21 April 2005
FILM REVIEW: Die fetten Jahre sind vorbei
aka The Edukators (currently being shown in UK cinemas)
Film drama about a trio of gute Menschen in the New Germany
The biblical title of the film, Die fetten Jahre sind vorbei, refers to the slogan of two Berlin friends whose imaginative scheme, a sort of performance art, involves breaking into the villas of the rich to rearrange the furniture. Nothing is stolen in these raids; their aim is to shake the exploitative rich out of smug complacency. In dialogue, this is linked to the forces of anti-capitalist protest and a rising up of the exploited and damaged. Jan, Jule and Peter are three "good Germans" in a present-day Deutschlandmärchen. Their attempts to be a force for good produce a situation which slips out of control, however, and raises the prospect of ending where the 1968ers did, in prison or dead.

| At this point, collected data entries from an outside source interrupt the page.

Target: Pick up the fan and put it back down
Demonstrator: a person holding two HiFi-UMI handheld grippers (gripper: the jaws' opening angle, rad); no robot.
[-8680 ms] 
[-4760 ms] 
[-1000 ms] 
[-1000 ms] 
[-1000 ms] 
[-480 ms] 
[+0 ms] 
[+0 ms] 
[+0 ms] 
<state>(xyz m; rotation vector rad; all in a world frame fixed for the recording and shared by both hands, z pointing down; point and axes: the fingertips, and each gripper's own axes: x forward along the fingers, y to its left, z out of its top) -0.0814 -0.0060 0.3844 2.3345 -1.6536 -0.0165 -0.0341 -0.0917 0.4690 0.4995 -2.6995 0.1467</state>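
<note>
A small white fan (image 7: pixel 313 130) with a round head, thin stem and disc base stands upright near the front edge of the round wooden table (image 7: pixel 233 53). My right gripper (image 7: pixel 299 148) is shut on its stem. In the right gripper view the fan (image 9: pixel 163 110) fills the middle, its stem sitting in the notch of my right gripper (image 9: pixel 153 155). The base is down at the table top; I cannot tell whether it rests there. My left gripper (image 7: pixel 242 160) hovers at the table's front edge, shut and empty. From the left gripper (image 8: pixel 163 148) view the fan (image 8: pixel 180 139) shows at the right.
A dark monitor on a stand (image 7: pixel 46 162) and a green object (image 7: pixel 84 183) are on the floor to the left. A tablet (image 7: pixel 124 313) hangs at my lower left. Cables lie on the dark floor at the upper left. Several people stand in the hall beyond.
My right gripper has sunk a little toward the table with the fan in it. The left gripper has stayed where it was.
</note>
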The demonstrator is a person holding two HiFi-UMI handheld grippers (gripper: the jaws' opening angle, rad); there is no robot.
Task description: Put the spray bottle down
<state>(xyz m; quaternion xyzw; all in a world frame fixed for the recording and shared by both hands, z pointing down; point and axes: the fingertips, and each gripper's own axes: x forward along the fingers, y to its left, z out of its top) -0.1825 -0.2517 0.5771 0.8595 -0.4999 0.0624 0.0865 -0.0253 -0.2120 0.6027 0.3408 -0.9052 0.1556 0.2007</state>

The film relieves the earnestness of protest through lively humour, and through compelling music, whilst reinstating the sexiness of the revolutionary.
Where Good Bye Lenin was a reckoning between the GDR and the post-GDR, Die fetten Jahre sind vorbei is a reckoning between the old FRG and the New Germany. Two crucial Germanic pursuits - of Money and of Ideals - come head to head. Money is represented by an unthinking old businessman, Hardenberg, who has turned away from the ideals of his younger self and become a conformist "success". When in the mountains with the self-styled Erziehungsberechtigte, he seems to come to recognition of how he should change, but on returning to the city and the system, this father-figure becomes more sinister.
Many familiar motifs of German culture are reworked in this film: not only the clash of generations, but also the meaning of car brands (the VW van as a vehicle of subversion, the Mercedes as shorthand for mindless bourgeois greed), evil, gobstopper-helmeted police, and the Alps as a temporary haven outside the polis. The film uses many resonant lines - from "die Stereoanlage ist im Kühlschrank" in the opening sequence, to the motto "Manche ändern sich nie" at the close. For all that the systemic unfairness endures, there is nonetheless hope in the closing motto, for it also refers to the stubborn endurance of the revolutionaries. Ultimately the idea of living wild und frei is celebrated and that makes this a joyous film.